1965 novel by Michael Frayn

First edition (publ. Collins)

The Tin Men is a novel by Michael Frayn, published in 1965. It won the Somerset Maugham Award the following year.

It concerns the lives of workers at William Morris Institute for Automation Research. This is itself a joke as William Morris was all in favour of hand-working. Goldwasser is working on the automation of newspapers and has invented UHL (Unit Headline Language) to this end. This consists of taking standard headline words and creating headlines from them. Examples such as "Strike Threat Probe" and "Lab Row Looms" produce sentences that everybody recognises but nobody can explain the meaning of.

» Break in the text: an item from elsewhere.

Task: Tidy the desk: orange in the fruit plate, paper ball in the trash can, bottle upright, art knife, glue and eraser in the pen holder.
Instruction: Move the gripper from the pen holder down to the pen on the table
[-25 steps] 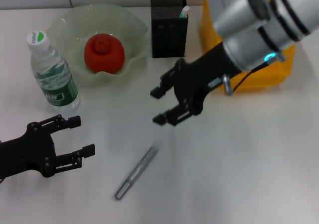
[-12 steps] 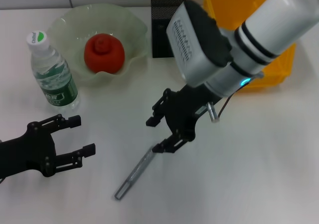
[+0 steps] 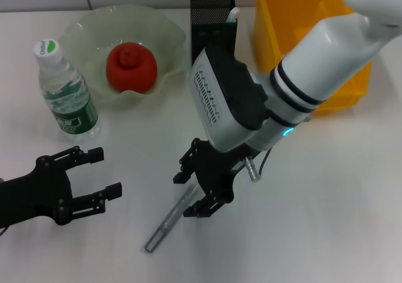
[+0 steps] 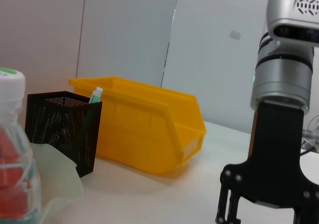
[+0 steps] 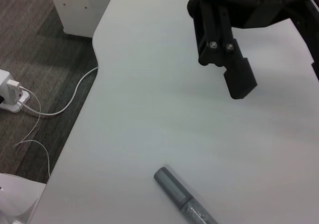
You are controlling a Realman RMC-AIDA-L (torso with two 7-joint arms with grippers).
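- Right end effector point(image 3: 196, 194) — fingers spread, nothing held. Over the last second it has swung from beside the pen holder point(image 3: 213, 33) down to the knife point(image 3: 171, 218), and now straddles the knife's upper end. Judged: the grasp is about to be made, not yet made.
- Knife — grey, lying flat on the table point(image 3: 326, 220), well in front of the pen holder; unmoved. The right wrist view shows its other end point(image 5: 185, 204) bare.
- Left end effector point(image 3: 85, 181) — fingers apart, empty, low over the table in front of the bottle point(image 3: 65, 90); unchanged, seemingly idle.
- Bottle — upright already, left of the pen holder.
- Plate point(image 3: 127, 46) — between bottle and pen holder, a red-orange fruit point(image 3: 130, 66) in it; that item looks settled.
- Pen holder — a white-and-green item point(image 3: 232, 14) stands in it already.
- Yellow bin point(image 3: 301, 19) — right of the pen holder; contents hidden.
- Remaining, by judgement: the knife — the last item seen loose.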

Goldwasser is obsessed with trying to work out whether or not he is cleverer than Macintosh, a co-worker doing research in the automation of morality. Hugh Rowe is supposed to be working on sport automation but is writing a novel. He has no idea of the plot or characters and spends all his time writing ecstatic reviews of the non-existent novel and glowing portraits of himself as the author. Nunn the security officer has a mania with sport, doesn't understand the 24-hour clock and is constantly confusing himself with his own elaborate codes, the meaning of which he forgets. He suspects Goldwasser of being up to something in the weeks preceding a visit by the Queen to open a new wing of the Institute. Nunn reports to Chiddingfold, the chief of the Institute, who never speaks. Nobbs is the token working class worker at the institute and calls everybody 'Mate'. Riddle is a heavy smoking woman whom Nunn also finds suspicious because of her friendship with Goldwasser.